Le plasma est un liquide composé d’eau où vivent les globules rouges et blancs ainsi que les plaquettes. «Le plasma est à la base de la vie. Je voulais au départ aborder la question de l’infidélité en mariage et ses conséquences sur la société», a soutenu le concepteur du spectacle.
Le triangle rouge
La scénographie dynamique de la pièce est dominée par la présence d’un triangle rouge au milieu comme pour rappeler les idées de résistance. Ce triangle est présent sur les réseaux sociaux ces dernières semaines symbolisant la riposte des brigades d’El Qassam, le bras armé du Hamas, aux attaques d’Israël contre les civils palestiniens à Ghaza. La pièce reprend un célèbre poème de l’Irakien Muthaffar Al-Nawab «Al Qods asimatou ourabitikoum» (El Qods capitale de votre arabité) dans lequel il critique vertement l’attitude passive des dirigeants arabes face à la tragédie palestinienne.
A cause de ses poèmes non conciliants et féroces, Muthaffar Al-Nawab a perdu sa nationalité. Il circulait avec un passeport libyen.

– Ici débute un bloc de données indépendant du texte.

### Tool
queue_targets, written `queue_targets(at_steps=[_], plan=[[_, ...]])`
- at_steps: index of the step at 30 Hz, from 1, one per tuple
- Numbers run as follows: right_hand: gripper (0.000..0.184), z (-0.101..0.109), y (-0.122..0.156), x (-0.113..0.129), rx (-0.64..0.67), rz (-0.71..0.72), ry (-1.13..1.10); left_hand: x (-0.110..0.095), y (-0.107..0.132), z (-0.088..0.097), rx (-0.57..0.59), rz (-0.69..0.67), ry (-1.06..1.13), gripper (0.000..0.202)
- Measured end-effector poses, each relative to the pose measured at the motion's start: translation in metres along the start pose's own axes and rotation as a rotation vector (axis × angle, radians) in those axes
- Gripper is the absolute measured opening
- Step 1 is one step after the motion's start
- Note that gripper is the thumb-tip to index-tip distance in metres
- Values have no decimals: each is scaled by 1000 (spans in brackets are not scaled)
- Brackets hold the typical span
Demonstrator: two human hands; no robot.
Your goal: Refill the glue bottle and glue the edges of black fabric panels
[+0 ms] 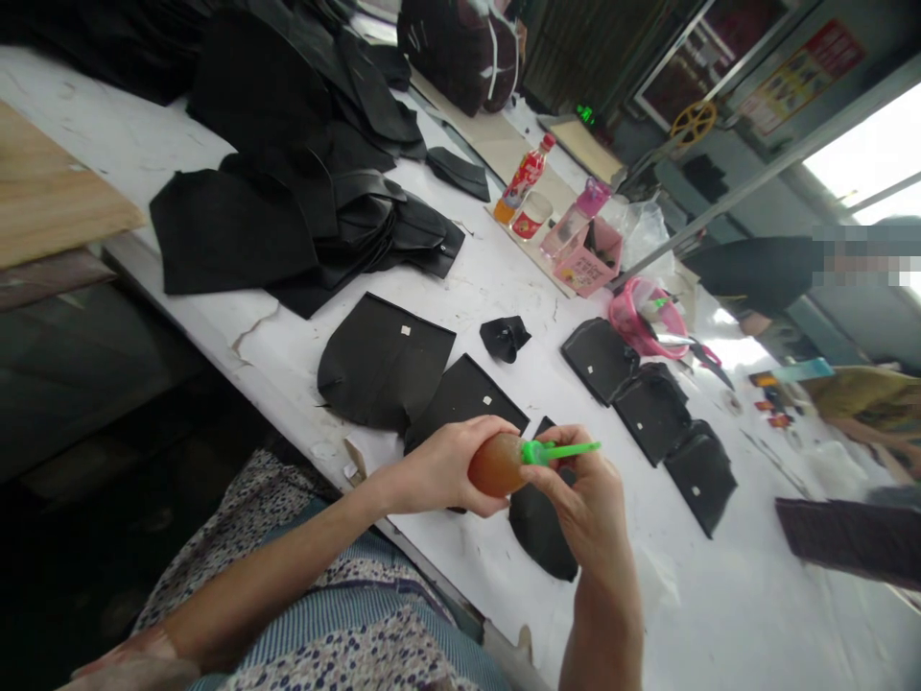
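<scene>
The cut pieces (389, 360) are lying on the table (504, 288), with the heap of fabric (302, 163) sitting behind them and the basket (640, 321) lying to their right. In front of them, the left hand (442, 470) and right hand (586, 489) are holding the bottle (500, 464) above the table.

i note an amber-brown squeeze bottle (495, 464) with a bright green nozzle (557, 450); black cut pieces (385, 365) at 11 o'clock carry small white tags; white table (504, 288); pink basket (591, 261) at 1 o'clock.
</scene>
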State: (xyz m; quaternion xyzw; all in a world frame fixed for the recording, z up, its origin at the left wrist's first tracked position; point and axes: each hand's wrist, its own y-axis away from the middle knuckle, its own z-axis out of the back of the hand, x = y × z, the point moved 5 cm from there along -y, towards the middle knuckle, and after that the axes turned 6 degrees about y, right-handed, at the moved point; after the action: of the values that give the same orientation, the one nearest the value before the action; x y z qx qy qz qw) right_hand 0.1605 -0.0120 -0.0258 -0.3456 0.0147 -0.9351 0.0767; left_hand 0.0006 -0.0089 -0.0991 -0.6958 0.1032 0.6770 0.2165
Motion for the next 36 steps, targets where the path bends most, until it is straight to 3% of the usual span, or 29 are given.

Pour rester dans l’expression contemporaine, la pièce Plasma débute par une brève chorégraphie comme pour «introduire» le spectacle. «Je voulais aussi attirer l’attention des spectateurs. Les expressions corporelles étaient liées à l’enchaînement de l’histoire. Je me suis basé sur la méthode de l’Actors studio. J’ai rassemblé les comédiens pour écrire ensemble le texte et la conception de la scénographie.

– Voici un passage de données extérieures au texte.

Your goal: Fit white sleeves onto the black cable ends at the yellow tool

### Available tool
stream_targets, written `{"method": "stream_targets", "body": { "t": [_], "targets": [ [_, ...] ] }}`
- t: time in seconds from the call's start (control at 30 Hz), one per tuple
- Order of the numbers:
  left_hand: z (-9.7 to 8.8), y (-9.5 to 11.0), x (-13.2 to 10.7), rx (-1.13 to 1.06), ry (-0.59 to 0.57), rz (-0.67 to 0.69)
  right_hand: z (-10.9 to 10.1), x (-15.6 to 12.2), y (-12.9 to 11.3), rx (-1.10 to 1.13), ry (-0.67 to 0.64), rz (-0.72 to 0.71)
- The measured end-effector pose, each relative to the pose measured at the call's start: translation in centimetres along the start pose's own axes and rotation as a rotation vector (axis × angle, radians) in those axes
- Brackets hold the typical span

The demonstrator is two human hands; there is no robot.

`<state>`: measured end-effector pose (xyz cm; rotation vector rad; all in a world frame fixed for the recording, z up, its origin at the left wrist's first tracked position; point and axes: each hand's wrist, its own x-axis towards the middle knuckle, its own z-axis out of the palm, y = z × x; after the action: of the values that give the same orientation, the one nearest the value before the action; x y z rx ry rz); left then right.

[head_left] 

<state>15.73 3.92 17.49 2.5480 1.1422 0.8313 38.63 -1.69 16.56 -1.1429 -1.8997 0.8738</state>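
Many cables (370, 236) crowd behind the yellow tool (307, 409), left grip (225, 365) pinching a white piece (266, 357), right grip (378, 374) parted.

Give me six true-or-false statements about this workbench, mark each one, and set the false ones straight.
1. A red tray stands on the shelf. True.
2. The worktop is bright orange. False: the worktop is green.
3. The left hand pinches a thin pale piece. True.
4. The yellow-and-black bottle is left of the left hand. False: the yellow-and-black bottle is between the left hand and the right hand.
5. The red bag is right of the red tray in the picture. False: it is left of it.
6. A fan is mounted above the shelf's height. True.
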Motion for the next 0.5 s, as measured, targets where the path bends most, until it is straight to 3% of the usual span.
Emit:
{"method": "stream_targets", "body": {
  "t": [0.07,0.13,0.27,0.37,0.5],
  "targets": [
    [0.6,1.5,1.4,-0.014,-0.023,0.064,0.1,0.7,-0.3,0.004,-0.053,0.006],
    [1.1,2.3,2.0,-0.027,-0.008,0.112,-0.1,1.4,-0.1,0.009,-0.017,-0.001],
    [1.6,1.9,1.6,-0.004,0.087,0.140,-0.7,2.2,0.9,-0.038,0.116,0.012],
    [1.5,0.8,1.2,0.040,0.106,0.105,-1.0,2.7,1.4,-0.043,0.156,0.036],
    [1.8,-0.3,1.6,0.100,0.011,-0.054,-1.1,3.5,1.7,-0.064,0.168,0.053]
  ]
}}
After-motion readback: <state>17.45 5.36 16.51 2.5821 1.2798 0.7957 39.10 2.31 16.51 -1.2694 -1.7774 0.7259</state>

C’est une manière de construire ensemble le spectacle et de laisser le comédien bâtir son personnage», a précisé Saïd Zakaria. «L’association Mohamed Ben Mohamed de Mostaganem est une nouvelle. Nous avons été formés au niveau de la troupe El Ichara. L’association a déjà produit la pièce Ahrar al dhahra et prépare une nouvelle pièce», a-t-il ajouté.